The years 2010 to 2013 saw a remarkable period in Australian political history: Julia Gillard became Australia's first female prime minister after she successfully staged a leadership challenge to Prime Minister Kevin Rudd. A few months later she led her party to the 2010 federal election, and subsequently steered through seventeen days of negotiation with three independent members to successfully form her second, but minority, government. Yet, three years and three days later, she was overthrown by the very man she had originally dethroned.
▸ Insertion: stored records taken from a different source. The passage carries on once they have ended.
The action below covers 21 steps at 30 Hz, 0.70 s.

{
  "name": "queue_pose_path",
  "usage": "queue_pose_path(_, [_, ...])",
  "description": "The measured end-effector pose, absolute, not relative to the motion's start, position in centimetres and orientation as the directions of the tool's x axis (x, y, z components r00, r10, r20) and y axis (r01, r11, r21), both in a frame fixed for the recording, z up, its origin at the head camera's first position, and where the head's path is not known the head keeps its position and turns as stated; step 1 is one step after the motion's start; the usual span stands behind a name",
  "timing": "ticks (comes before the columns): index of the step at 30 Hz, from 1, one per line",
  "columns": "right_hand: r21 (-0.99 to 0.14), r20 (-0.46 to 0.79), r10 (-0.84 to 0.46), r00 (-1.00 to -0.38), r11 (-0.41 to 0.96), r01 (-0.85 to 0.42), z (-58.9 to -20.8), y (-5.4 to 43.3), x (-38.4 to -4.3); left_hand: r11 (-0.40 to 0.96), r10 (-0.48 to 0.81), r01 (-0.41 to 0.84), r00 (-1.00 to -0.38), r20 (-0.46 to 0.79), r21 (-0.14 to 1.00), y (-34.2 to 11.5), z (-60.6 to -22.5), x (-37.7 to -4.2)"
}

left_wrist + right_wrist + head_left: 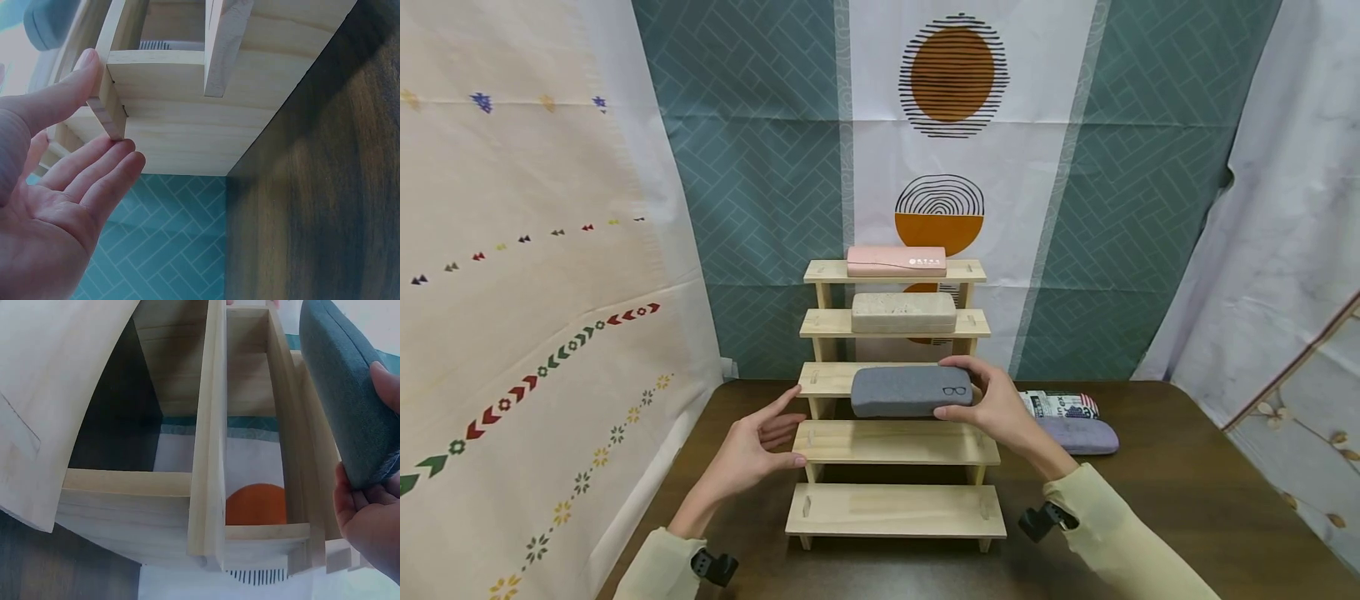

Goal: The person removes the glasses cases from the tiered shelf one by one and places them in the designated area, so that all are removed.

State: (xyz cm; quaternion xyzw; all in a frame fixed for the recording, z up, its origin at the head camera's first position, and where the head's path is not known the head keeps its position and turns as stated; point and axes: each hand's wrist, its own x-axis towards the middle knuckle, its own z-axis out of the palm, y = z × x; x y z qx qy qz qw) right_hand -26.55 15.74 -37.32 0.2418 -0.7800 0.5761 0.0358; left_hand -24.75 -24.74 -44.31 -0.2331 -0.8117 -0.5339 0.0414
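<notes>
In the head view, a grey-blue glasses case (910,392) with a small spectacles print is held in front of the third tier of a wooden stepped shelf (895,512). My right hand (988,404) grips its right end, thumb in front and fingers over the top and behind. The case (350,387) tilts across the right wrist view beside the shelf boards. My left hand (752,454) rests at the shelf's left side with fingers extended. Its thumb and fingertips touch a board end (109,112) in the left wrist view.
A pink case (897,262) lies on the top tier and a cream case (904,313) on the second. Right of the shelf, a purple-grey case (1081,436) and a printed case (1060,405) lie on the dark wooden table (1180,492). Patterned cloths hang behind and at both sides.
</notes>
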Motion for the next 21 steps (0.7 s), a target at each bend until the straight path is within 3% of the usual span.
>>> queue_pose_path(21, [-0.847,0.398,-0.351,-0.848,0.215,-0.486,-38.4,19.9,-24.6,0.322,0.337,0.432,-0.884,0.324,0.843,-24.8,-44.3,-24.8])
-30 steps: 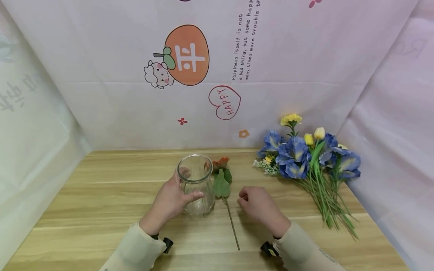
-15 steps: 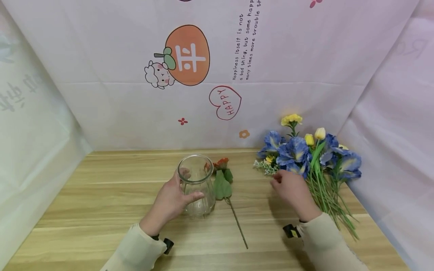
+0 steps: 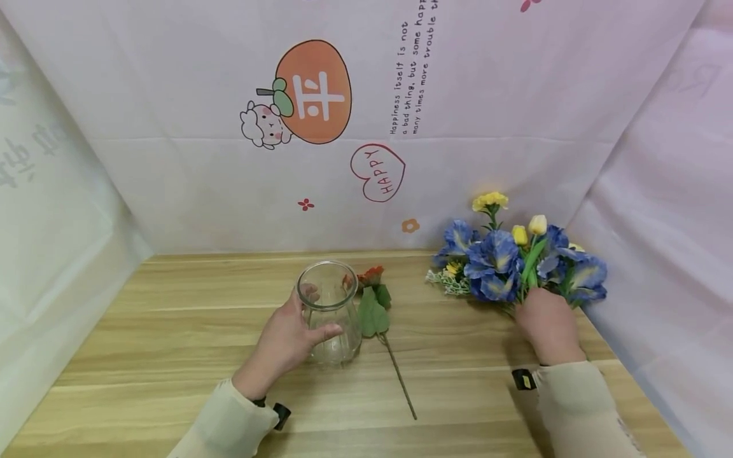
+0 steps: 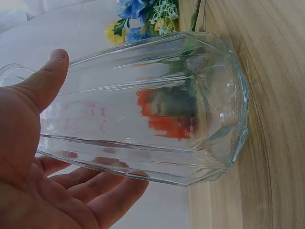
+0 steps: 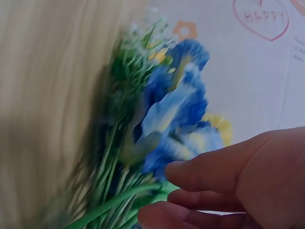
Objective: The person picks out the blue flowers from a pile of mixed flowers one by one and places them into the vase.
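My left hand [image 3: 286, 334] grips a clear glass vase [image 3: 338, 331] that stands on the table, thumb on the near side and fingers round the other. In the left wrist view the faceted vase [image 4: 143, 114] shows an orange-red bloom through its glass. Just right of the vase lies an artificial flower [image 3: 375, 312] with a red head, green leaves and a thin stem. Over the stems of a flower bunch [image 3: 495, 261] hovers my right hand [image 3: 548, 324]. In the right wrist view its thumb [image 5: 205, 171] is apart from the fingers, with no stem pinched between them.
The bunch at the back right has blue irises [image 3: 495, 254], yellow and cream tulips [image 3: 538, 224], a yellow carnation [image 3: 490, 201] and small white sprigs [image 3: 449, 282]. A printed cloth [image 3: 200, 159] hangs behind the wooden table [image 3: 172, 318], with cloth at both sides.
My right hand has moved right from beside the red flower to the bunch's stems. The red flower's stem end has swung slightly right. My left hand stays on the vase.
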The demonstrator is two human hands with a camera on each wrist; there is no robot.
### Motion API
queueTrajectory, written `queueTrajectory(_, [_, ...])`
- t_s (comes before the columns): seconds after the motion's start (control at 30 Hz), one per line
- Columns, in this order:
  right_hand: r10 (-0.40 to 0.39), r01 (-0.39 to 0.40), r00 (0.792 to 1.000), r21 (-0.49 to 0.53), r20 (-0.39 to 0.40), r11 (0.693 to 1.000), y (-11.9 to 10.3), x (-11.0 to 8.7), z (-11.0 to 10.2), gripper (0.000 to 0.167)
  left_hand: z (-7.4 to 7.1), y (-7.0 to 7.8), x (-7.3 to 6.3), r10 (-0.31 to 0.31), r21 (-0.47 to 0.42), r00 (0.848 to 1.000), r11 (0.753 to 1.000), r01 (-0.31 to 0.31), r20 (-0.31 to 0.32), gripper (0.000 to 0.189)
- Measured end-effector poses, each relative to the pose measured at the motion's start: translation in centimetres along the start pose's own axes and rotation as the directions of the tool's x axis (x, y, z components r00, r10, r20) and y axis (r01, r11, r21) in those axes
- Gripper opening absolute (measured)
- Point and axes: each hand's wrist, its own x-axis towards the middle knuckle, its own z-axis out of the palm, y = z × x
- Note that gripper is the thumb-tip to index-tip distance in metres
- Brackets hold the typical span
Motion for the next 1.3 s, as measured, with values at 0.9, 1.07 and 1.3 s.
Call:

In this book, expert contributors consider the turbulence of that period and reflect on the Gillard governments' policy-setting, institutional and political legacies. In particular, they consider the issue of Gillard's leadership of a minority government and the arrangements needed to work with the Greens and independents to achieve Labor policies in the parliament. A recurring theme raised by many of the authors relates to the many distractions that prevented Gillard and Labor from gaining popular traction during the period. The book gives particular attention to Gillard as a female leader and the relentless campaign of denigration that pursued her, drawing conclusions about the fate of many women who assume positions of significant power in the Australian community.
The Gillard Governments has been produced by the ANZSOG Institute for Governance at the University of Canberra. It is the eleventh in a series of books on successive Commonwealth administrations. Each volume has provided a chronicle and commentary of major events, policies and issues that have dominated successive administrations since 1983.